### ASSIGNMENT
Retype the entries below word for word, leaving out every picture.

Data entries
=== Section Start ===
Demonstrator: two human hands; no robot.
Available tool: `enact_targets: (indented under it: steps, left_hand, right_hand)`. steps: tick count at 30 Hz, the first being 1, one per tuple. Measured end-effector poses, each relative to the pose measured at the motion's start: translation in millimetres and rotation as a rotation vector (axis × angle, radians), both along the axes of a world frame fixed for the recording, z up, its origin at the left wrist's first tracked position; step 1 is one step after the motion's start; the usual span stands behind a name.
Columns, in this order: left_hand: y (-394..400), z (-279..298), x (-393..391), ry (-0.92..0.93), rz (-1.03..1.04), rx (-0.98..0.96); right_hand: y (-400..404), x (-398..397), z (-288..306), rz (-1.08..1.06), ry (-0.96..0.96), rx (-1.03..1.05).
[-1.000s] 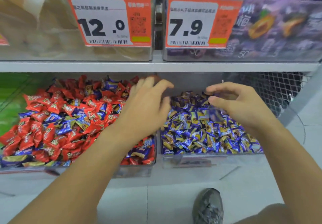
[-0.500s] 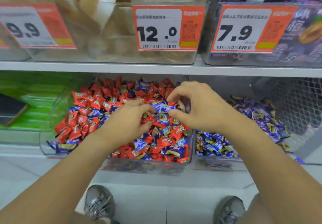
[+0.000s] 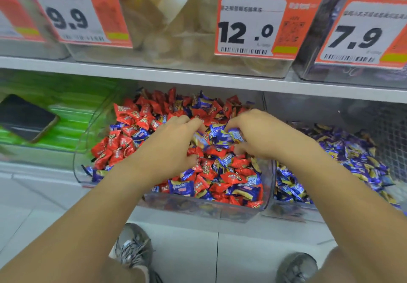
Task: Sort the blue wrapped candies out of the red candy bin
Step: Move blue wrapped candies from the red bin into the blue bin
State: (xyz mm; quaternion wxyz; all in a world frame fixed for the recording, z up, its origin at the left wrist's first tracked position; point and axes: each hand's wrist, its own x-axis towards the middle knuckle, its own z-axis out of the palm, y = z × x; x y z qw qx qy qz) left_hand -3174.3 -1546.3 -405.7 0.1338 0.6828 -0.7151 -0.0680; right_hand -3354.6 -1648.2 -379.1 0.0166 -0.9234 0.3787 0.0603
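We see both hands deep in the clear red candy bin that sits on the lower shelf, in the middle of the scene; the bin holds a heap of red candies with blue candies mixed all through it, some near the front wall and some at the far end; the right hand has its fingers curled round a small bunch of blue candies at the middle of the heap, so it holds them; the left hand lies just beside it with its fingers bent down into the pile, and we cannot tell whether it holds a candy, since the fingertips are buried among the wrappers; to the right, touching the red bin or just beside it, stands a second clear bin filled with blue and gold wrapped candies; to the left lies a green tray with a dark phone resting on it; on the shelf above, clear boxes carry orange price tags reading 9.9, 12.0 and 7.9; near us, at the bottom, two grey shoes stand on the pale tiled floor.
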Motion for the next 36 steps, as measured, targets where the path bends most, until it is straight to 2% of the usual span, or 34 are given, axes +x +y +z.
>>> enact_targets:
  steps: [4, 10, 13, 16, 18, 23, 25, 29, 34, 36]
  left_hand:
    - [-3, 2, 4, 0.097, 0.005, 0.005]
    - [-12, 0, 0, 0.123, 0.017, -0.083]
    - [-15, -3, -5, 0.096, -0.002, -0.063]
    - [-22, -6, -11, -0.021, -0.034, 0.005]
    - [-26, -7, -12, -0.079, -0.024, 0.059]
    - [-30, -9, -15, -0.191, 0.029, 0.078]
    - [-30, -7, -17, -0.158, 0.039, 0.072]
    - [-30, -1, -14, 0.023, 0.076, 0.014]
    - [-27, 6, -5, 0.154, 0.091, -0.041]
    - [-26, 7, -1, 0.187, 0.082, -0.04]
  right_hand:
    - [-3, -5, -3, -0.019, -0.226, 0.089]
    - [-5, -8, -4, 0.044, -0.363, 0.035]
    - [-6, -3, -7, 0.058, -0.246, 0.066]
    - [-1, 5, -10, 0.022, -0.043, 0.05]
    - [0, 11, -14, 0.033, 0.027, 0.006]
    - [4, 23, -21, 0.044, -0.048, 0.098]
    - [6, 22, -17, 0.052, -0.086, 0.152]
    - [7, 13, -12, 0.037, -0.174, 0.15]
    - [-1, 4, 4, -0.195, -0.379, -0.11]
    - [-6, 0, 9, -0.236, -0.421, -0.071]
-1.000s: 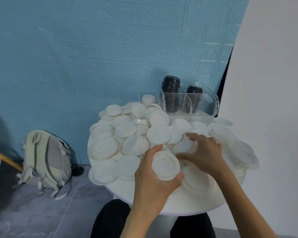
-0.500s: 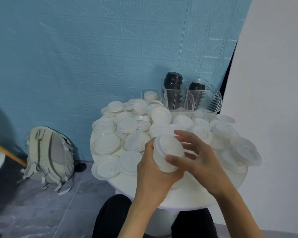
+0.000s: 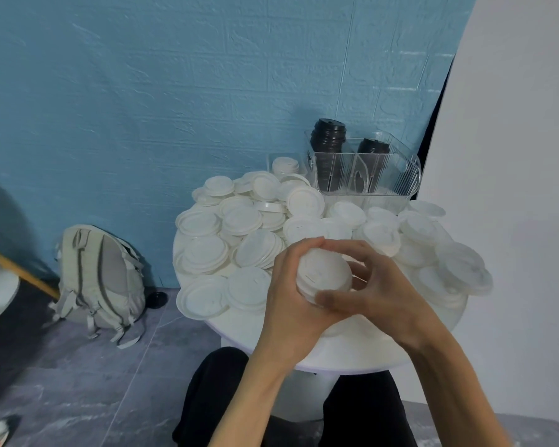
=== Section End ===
### OUTPUT OF THE EXERCISE
Demonstrator: two human hands; no robot.
Available tool: `enact_targets: (indented under it: steps, left_hand, right_hand)`. steps: tick count at 30 Hz, the first being 1, one per tuple. Measured end-effector poses, each relative to the pose measured at the motion's start: translation in millimetres and rotation as a rotation vector (axis × angle, radians), both along the axes of a world frame fixed for the recording, z up, its origin at the left wrist's first tracked position; step 1 is one step after the motion's start; the usual span stands behind a name.
Columns, in this order: left_hand: y (-394..400), z (-279..298), x (-393..391), ry (-0.92..0.93), rz (-1.03..1.04), rx (-0.98..0.96); right_hand: y (-400..404), x (-398..397), z (-288..306), rz (-1.08..1.06), ry (-0.96..0.96), rx (-1.03..1.05).
[-1.000s] 
[-0.500s] 
[+0.000s] 
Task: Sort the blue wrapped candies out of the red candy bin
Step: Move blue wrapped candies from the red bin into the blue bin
State: (xyz mm; quaternion wxyz; all in a world frame fixed for the recording, z up, its origin at the left wrist's first tracked position; point and axes: each hand's wrist, its own x-axis towards the middle knuckle, its own z-axis out of the palm, y = z × x; x y z qw qx qy qz) left_hand -3174.3 -1546.3 -405.7 0.1338 0.6828 -0.7151 -0.0680; right_hand -3354.6 -1648.2 -379.1 0.0166 -0.9234 0.3787 0.0603
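We see both hands deep in the clear red candy bin that sits on the lower shelf, in the middle of the scene; the bin holds a heap of red candies with blue candies mixed all through it, some near the front wall and some at the far end; the right hand has its fingers curled round a small bunch of blue candies at the middle of the heap, so it holds them; the left hand lies just beside it with its fingers bent down into the pile, and we cannot tell whether it holds a candy, since the fingertips are buried among the wrappers; to the right, touching the red bin or just beside it, stands a second clear bin filled with blue and gold wrapped candies; to the left lies a green tray with a dark phone resting on it; on the shelf above, clear boxes carry orange price tags reading 9.9, 12.0 and 7.9; near us, at the bottom, two grey shoes stand on the pale tiled floor.
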Motion for the next 36 steps, as measured, targets where the path bends most, until it is straight to 2% of the usual span, or 34 are given, axes +x +y +z.
>>> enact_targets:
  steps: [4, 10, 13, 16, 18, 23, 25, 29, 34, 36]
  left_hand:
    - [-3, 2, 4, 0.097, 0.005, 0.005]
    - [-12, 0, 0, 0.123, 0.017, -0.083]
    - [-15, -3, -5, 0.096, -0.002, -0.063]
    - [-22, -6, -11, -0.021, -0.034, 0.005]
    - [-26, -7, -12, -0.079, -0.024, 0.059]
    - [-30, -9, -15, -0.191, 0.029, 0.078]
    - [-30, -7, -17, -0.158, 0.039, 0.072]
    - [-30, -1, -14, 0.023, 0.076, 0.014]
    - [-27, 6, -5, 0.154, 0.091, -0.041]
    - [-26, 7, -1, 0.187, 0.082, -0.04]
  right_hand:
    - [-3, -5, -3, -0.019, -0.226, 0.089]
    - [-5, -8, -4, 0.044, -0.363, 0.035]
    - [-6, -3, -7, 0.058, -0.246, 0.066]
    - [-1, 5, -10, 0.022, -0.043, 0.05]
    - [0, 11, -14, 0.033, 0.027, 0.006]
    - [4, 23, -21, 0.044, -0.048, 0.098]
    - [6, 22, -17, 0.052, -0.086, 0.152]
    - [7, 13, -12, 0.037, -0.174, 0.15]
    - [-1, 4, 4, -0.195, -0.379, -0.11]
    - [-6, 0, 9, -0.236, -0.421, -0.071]
-1.000s: 
-0.500s: 
+0.000s: 

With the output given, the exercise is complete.